Une grande partie du gros du travail a été effectuée par des légions de volontaires qui fournissent de la nourriture, du logement et des transports, et des gouvernements municipaux dans des endroits comme Varsovie, dont beaucoup sont dirigés par des opposants à la loi et à la justice.

“C’est incroyable à quel point ils aident. Ils nous donnent tout ce qu’ils ont », a déclaré Viktoria Shupovalova, qui est arrivée cette semaine dans la capitale polonaise après s’être réfugiée pendant six jours dans un sous-sol à Kharkiv, sa ville natale bombardée dans l’est de l’Ukraine, et avoir voyagé pendant des jours en bus jusqu’à la frontière.

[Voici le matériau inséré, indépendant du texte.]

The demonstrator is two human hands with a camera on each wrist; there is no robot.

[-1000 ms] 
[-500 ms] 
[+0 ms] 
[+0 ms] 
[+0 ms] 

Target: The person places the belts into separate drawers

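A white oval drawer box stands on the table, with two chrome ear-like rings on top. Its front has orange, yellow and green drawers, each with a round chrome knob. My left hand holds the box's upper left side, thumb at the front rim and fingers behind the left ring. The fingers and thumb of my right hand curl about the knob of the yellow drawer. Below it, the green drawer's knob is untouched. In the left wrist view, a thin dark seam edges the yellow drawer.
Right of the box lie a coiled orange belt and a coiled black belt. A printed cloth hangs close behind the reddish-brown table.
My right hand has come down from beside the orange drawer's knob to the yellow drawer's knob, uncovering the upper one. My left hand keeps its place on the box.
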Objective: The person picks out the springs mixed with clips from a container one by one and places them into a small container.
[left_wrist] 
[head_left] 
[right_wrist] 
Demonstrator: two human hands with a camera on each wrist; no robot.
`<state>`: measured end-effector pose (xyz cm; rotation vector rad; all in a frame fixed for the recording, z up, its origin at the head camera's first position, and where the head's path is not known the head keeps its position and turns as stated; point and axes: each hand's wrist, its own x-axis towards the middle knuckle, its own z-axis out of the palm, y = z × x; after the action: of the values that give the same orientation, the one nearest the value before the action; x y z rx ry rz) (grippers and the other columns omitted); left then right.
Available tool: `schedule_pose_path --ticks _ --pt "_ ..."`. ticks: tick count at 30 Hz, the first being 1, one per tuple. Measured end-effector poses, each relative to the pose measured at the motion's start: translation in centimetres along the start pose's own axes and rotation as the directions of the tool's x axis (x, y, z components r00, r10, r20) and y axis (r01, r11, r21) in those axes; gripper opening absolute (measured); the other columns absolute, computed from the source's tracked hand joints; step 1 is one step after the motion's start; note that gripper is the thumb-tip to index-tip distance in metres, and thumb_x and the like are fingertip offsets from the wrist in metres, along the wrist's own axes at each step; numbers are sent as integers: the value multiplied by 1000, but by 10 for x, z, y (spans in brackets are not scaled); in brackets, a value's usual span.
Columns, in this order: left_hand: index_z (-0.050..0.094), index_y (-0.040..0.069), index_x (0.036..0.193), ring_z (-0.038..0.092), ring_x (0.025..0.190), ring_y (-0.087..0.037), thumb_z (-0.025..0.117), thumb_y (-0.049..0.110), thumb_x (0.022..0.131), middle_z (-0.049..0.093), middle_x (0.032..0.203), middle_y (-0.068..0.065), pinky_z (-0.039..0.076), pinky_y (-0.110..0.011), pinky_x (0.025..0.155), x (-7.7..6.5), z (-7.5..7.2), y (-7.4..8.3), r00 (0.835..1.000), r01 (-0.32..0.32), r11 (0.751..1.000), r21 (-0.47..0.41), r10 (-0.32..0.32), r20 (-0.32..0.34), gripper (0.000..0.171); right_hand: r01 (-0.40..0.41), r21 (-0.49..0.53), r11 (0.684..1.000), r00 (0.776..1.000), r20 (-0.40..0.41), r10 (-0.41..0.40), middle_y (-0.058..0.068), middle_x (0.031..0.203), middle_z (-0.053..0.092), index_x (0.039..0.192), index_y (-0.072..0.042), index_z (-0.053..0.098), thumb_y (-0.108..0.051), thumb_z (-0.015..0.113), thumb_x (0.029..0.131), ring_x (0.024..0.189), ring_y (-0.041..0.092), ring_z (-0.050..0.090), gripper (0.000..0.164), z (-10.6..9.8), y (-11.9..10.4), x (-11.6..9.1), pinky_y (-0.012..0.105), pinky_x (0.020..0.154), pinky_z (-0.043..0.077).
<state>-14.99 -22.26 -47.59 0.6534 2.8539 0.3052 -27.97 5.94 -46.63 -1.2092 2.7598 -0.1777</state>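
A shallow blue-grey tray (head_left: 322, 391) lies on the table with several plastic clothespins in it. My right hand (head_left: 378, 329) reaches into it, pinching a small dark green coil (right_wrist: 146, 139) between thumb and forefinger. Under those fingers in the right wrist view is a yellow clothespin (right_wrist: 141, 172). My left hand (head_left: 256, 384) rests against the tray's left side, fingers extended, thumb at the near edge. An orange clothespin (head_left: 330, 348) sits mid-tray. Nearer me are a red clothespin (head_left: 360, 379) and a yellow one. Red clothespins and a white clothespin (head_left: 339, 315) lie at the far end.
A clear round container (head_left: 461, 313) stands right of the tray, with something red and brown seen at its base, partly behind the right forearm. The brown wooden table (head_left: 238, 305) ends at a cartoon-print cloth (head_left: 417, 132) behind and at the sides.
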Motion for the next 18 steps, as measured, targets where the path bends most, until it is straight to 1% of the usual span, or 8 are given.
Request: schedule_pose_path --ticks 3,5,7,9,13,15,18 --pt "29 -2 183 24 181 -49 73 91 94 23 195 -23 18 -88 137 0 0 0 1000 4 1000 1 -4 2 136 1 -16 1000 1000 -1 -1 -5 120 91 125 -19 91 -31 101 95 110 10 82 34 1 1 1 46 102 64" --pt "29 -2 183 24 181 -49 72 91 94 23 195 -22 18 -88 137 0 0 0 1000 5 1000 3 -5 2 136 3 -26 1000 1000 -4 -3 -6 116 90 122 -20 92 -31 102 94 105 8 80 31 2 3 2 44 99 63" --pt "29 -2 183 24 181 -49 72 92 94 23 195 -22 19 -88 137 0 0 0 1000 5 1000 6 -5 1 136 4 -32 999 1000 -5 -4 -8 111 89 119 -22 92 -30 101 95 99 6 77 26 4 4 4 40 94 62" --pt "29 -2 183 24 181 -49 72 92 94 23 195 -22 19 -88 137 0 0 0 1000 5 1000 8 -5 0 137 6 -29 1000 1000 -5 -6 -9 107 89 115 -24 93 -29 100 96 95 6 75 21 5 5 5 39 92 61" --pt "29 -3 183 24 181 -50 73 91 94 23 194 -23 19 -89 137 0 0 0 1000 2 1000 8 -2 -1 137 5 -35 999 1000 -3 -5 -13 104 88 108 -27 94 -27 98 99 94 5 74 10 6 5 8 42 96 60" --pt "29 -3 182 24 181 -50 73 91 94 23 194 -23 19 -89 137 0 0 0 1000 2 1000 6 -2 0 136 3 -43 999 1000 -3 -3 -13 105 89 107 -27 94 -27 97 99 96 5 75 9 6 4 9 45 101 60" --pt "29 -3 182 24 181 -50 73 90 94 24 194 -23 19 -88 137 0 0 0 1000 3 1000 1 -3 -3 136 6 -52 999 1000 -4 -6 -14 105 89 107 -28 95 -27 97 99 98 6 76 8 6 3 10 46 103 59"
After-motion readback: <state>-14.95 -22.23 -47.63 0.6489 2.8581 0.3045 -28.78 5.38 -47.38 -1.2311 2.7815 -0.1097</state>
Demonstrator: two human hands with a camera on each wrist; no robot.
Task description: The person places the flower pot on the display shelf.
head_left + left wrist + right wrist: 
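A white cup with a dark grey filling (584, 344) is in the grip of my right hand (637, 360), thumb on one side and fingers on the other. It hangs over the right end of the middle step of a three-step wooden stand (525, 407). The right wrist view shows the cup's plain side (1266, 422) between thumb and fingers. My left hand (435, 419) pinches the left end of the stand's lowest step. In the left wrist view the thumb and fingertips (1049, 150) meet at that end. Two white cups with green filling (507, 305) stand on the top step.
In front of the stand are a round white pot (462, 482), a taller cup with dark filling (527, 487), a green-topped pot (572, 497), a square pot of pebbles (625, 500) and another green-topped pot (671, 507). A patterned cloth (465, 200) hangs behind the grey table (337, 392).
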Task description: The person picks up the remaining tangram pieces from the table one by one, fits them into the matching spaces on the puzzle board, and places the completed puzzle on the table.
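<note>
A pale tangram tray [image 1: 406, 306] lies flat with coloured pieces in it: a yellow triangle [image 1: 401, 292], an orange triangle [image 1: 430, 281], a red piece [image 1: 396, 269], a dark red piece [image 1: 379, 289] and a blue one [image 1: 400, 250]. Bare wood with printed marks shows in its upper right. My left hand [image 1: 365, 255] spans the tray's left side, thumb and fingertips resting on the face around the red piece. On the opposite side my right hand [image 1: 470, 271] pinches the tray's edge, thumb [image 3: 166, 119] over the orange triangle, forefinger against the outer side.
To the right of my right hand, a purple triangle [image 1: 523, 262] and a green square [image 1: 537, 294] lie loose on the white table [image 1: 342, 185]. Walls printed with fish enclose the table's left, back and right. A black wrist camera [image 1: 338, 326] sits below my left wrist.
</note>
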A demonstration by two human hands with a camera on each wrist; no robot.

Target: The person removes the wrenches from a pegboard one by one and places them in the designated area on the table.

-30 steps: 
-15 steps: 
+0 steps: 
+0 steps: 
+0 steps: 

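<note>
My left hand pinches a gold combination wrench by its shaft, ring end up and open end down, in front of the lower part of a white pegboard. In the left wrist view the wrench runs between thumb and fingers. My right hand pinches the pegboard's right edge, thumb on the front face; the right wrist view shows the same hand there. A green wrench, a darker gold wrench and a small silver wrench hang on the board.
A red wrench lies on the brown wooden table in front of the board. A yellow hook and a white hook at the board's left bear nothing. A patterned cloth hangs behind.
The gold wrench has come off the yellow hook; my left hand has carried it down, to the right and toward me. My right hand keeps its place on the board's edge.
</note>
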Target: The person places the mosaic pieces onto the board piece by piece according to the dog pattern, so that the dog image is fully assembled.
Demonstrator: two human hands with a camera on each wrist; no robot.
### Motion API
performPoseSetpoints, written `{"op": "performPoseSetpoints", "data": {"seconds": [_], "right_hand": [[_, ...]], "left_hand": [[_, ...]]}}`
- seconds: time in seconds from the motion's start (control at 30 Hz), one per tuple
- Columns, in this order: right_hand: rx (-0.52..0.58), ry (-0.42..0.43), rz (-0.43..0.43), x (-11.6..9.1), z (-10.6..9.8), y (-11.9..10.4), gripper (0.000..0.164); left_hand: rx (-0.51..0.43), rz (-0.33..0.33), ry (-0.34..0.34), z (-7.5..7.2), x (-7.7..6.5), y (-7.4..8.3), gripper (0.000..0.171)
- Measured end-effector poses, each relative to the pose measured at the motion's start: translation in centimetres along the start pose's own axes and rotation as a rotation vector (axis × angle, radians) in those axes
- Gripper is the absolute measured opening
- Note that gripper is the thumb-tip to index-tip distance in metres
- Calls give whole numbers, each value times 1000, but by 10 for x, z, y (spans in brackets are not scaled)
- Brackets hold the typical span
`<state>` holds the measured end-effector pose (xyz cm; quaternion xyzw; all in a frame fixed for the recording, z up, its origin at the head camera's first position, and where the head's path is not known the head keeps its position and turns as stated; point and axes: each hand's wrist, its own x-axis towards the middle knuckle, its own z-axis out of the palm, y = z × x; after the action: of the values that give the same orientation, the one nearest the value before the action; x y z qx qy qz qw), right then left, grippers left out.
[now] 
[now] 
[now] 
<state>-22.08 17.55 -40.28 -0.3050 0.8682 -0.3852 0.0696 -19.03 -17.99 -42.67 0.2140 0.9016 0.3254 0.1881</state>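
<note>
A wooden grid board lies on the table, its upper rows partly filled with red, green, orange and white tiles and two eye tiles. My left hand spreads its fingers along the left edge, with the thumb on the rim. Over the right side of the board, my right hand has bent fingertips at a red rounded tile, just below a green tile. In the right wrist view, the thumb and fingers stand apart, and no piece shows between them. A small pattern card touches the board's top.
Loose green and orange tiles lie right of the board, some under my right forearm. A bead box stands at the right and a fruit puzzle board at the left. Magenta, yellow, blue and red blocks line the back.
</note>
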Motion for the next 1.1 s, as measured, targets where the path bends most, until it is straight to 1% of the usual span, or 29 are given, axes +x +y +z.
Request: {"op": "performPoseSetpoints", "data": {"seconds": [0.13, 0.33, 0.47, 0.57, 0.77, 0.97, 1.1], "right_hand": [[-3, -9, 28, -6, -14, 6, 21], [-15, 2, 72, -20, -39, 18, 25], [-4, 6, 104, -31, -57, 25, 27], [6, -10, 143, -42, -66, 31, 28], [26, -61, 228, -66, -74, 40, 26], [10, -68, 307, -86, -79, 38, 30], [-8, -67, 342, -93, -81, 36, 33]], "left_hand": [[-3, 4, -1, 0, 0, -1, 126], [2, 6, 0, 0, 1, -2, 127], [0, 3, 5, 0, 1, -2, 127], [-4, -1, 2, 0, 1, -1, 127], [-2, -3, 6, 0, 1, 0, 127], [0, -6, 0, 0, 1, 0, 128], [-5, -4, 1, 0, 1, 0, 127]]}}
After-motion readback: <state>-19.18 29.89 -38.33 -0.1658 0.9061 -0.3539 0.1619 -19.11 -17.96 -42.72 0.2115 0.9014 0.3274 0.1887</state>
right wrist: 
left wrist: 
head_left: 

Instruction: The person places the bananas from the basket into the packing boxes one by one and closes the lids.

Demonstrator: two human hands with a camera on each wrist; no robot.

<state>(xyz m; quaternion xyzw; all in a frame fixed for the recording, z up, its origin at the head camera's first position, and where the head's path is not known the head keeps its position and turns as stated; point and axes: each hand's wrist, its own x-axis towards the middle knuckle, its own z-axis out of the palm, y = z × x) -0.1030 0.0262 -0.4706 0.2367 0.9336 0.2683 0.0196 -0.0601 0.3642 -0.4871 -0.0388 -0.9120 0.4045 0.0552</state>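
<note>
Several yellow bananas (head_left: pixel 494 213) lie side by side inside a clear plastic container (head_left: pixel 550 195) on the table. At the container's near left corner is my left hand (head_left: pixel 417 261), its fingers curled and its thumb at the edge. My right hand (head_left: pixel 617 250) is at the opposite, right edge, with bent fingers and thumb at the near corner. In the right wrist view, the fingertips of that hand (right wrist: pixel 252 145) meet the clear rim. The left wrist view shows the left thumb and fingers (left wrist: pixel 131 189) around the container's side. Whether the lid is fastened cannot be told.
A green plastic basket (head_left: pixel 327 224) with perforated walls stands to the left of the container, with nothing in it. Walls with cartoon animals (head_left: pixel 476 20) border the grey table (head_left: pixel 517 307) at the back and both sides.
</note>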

Elle est venue avec son fils cadet, âgé de 11 ans, mais a dû laisser derrière elle son frère de 26 ans et son mari car tous les hommes en âge de servir n’ont pas le droit de quitter l’Ukraine.

Parmi ceux qui aident dans une salle de sport de Varsovie, qui sert maintenant de dortoir pour les nouveaux arrivants, se trouve Weronika Wodkowska, qui a pris congé de son travail dans le marketing pour trier et distribuer les dons de nourriture et autres fournitures.

“Notre histoire et ce qui est arrivé à nos grands-pères et arrière-grands-pères” lors des invasions soviétiques et nazies passées de leur pays, a-t-elle dit, “ont rendu impossible de ne rien faire pour aider”.